Thanzi hanya berdiri di sana, menatap Alaric yang kesakitan. Sebuah senyum sinis yang lebar dan tanpa belas kasihan terukir di wajahnya.
"Rasakan itu, cantik," Thanzi menggerakkan bibirnya saat Alaric menatapnya.
Ia tidak melukai Alaric secara langsung. Ia hanya melakukan gerakan yang tidak melukai siapa pun. Ini adalah kesalahan Alaric sendiri, karena ketidakmampuannya mengendalikan sihirnya di bawah pengaruh Thanzi yang tidak terlihat.
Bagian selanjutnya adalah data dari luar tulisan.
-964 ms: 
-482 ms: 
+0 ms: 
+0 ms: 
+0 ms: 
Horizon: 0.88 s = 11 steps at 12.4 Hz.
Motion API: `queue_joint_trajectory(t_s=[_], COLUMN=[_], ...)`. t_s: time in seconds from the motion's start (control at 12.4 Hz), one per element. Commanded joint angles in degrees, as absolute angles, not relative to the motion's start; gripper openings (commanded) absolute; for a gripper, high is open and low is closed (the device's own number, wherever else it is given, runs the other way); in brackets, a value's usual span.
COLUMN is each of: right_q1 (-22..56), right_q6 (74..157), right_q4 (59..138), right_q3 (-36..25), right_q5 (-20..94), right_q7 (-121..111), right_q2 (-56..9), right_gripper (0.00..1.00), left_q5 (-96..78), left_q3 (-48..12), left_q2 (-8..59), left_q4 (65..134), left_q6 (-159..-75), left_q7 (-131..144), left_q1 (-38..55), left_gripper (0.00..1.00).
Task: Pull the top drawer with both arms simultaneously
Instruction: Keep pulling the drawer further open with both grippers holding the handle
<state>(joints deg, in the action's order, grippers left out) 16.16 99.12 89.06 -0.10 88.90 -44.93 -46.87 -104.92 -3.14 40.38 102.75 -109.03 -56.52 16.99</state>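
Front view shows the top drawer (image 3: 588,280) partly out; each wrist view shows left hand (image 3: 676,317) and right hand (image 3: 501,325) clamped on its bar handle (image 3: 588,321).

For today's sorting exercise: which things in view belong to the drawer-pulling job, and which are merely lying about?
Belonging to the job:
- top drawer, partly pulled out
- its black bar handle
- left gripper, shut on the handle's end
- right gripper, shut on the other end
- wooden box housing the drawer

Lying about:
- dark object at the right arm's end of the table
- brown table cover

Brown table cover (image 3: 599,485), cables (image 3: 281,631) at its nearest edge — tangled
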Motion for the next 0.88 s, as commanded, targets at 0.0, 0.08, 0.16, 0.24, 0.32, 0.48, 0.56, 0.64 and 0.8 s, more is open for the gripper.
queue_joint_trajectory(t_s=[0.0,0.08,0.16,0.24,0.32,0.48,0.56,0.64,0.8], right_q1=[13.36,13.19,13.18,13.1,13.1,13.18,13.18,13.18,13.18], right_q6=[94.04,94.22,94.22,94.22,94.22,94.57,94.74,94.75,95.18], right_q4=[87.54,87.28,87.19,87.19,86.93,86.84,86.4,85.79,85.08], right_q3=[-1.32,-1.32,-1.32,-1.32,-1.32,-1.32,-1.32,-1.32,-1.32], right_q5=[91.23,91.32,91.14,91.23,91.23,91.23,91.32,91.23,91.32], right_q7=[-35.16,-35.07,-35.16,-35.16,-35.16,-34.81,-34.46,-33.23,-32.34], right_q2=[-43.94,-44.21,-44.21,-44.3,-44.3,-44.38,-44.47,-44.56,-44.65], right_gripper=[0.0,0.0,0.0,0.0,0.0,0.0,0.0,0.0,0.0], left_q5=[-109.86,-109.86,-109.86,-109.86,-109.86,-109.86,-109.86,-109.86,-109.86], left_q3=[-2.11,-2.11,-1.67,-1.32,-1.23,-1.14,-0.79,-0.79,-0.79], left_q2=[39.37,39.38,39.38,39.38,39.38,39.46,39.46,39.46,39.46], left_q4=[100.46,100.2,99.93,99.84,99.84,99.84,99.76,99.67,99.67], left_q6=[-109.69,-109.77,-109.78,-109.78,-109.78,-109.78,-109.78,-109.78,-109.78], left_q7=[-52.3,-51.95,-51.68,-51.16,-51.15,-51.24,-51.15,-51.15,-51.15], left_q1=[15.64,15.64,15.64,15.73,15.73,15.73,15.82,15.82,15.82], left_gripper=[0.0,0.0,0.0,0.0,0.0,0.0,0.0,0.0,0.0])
"Tentu saja," gumam Thanzi, suaranya pelan dan mengancam, cukup untuk didengar para profesor dan Alaric yang mengerang.
"Aku tidak bertindak apa-apa. Aku hanya melakukan gerakan yang tidak melukai siapa pun. Jadi, jangan salahkan aku kalau senjatamu sendiri yang melukai lenganmu, Alaric. Lagipula, kau saja hampir membuatku kehilangan nyawa dengan seranganmu yang membabi buta tadi, kan?"
Semua orang yang menonton menatap Thanzi dengan ekspresi ngeri. Bagaimana seorang yang tidak melakukan serangan, yang hanya melakukan gerakan-gerakan aneh, bisa membuat lawan yang berbakat dan kuat melukai dirinya sendiri? Ini bukan keberuntungan. Ini adalah sesuatu yang lebih gelap dan lebih licik.
Marquess Aerion dan Lady Elara, yang awalnya menyeringai, kini membeku di tempat duduk mereka. Wajah mereka menunjukkan ketakutan yang jelas. Mereka tidak mengenali anak ini. Senyuman khas seorang villain, seorang penjahat manipulatif, sangat kuat terlihat dari Thanzi saat itu.
Ini tidak benar, batin mereka berdua.Thanzi akan menunjukkan kepada semua orang bagaimana tampak seorang penjahat sejati di dunia ini.
Bukan penjahat bodoh yang mudah dikalahkan, melainkan penjahat yang licik, cerdas, dan tidak segan-segan menggunakan segala cara untuk bertahan hidup dan mencapai tujuannya.